We may need to incur additional debt or equity financing in the future to make strategic acquisitions or investments, for future growth, to fund losses or additional provision for loan losses in the future, or to strengthen our capital ratios. Our ability to raise additional capital, if needed, will depend in part on conditions in the capital markets at that time, which are outside our control, and on our financial performance. Accordingly, we may be unable to raise additional capital, if and when needed, on terms acceptable to us, or at all. If we cannot raise additional capital when needed, our ability to further expand our operations through internal growth and acquisitions could be materially impaired and our stock price could be negatively affected. In addition, if we decide to raise additional equity capital, our current shareholders’ interests could be diluted.

 

Liquidity is essential to our business.

 

The primary sources of our Bank’s funds are client deposits and loan repayments. While scheduled loan repayments are a relatively stable source of funds, they are subject to the ability of borrowers to repay the loans. The ability of borrowers to repay loans can be adversely affected by a number of factors, including changes in economic conditions, adverse trends or events affecting business industry groups, reductions in real estate values or markets, business closings or lay-offs, inclement weather, natural disasters, and international instability.
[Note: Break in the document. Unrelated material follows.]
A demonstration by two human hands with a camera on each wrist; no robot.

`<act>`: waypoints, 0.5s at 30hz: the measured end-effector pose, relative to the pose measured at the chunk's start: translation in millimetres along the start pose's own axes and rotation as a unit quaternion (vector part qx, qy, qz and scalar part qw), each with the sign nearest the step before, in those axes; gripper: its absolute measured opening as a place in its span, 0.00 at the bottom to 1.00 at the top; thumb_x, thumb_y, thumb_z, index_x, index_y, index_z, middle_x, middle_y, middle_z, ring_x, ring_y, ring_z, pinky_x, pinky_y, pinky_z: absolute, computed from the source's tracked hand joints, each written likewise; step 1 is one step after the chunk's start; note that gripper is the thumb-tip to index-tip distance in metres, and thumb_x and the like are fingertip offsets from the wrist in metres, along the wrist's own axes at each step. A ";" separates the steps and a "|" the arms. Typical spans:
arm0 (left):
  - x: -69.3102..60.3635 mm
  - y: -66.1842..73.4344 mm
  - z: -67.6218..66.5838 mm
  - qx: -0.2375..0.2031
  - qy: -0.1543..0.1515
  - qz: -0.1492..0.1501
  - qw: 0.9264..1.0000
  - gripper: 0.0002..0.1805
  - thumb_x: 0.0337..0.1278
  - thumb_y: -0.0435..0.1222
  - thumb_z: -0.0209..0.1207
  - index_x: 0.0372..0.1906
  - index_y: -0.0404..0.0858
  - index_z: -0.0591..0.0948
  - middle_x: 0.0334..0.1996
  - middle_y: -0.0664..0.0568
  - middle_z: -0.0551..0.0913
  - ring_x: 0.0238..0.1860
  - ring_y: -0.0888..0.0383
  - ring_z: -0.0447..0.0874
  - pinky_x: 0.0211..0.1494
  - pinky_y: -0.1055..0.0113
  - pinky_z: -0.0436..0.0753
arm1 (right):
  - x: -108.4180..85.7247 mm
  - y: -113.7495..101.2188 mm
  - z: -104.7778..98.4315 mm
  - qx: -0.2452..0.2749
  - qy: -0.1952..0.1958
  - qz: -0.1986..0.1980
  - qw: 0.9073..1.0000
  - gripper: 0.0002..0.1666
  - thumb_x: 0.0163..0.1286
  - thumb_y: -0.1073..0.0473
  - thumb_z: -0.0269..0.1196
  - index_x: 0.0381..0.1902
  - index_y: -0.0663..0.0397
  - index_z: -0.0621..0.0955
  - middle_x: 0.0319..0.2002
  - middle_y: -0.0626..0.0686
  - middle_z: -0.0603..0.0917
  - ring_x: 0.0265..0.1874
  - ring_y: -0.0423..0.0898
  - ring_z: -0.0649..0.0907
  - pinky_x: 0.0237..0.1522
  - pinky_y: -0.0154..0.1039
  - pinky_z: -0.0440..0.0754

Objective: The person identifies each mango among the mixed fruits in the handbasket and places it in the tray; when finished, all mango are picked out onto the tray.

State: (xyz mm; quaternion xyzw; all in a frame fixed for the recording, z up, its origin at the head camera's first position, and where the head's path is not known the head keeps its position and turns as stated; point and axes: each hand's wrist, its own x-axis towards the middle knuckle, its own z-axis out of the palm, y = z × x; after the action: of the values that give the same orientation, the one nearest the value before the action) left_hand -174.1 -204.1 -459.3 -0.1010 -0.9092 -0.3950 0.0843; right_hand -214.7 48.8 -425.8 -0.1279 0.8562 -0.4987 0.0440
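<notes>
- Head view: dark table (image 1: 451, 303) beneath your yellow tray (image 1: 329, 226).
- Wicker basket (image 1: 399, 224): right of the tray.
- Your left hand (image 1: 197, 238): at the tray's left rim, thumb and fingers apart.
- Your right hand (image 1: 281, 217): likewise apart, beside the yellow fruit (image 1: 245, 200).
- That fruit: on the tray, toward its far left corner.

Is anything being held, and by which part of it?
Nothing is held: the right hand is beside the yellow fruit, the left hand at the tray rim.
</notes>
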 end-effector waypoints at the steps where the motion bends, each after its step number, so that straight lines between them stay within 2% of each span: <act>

Additionally, deposit levels may be affected by a number of factors, including rates paid by competitors, general interest rate levels, regulatory capital requirements, returns available to clients on alternative investments and general economic conditions.

 

Accordingly, we may be required from time to time to rely on secondary sources of liquidity to meet withdrawal demands or otherwise fund operations. Such sources include FHLB advances, sales of securities and loans, and federal funds lines of credit from correspondent banks, as well as out-of-market time deposits. While we believe that these sources are currently adequate, there can be no assurance they will be sufficient to meet future liquidity demands, particularly if we continue to grow and experience increasing loan demand. We may be required to slow or discontinue loan growth, capital expenditures or other investments or liquidate assets should such sources not be adequate, which could have a material adverse effect on our earnings and financial condition.

 

Increases in FDIC insurance premiums may adversely affect the Registrant’s net income and profitability.

 

The last economic recession caused a high level of bank failures, which dramatically increased FDIC resolution costs and led to a significant reduction in the balance of the Deposit Insurance Fund. As a result, the FDIC significantly increased the initial base assessment rates paid by financial institutions for deposit insurance. We are generally unable to control the amount of premiums that the Bank is required to pay for FDIC insurance. If there are bank or financial institution failures that exceed the FDIC’s expectations, the Bank may be required to pay higher FDIC premiums than those currently in force. Any future increases or required prepayments of FDIC insurance premiums may adversely impact the Registrant’s earnings and financial condition.

 

We rely on other companies to provide key components of our business infrastructure.

 

Third party vendors provide key components of our business infrastructure such as internet connections, network access, core application processing, and operational software. While we have selected these third party vendors carefully, we do not control their actions. Any problems caused by these third parties, including as a result of their not providing us their services for any reason or their performing their services poorly, could adversely affect our ability to deliver products and services to our customers and otherwise to conduct our business. Any such failures could damage our reputation, which could negatively affect our operating results. Replacing these third party vendors could also entail significant delay and expense.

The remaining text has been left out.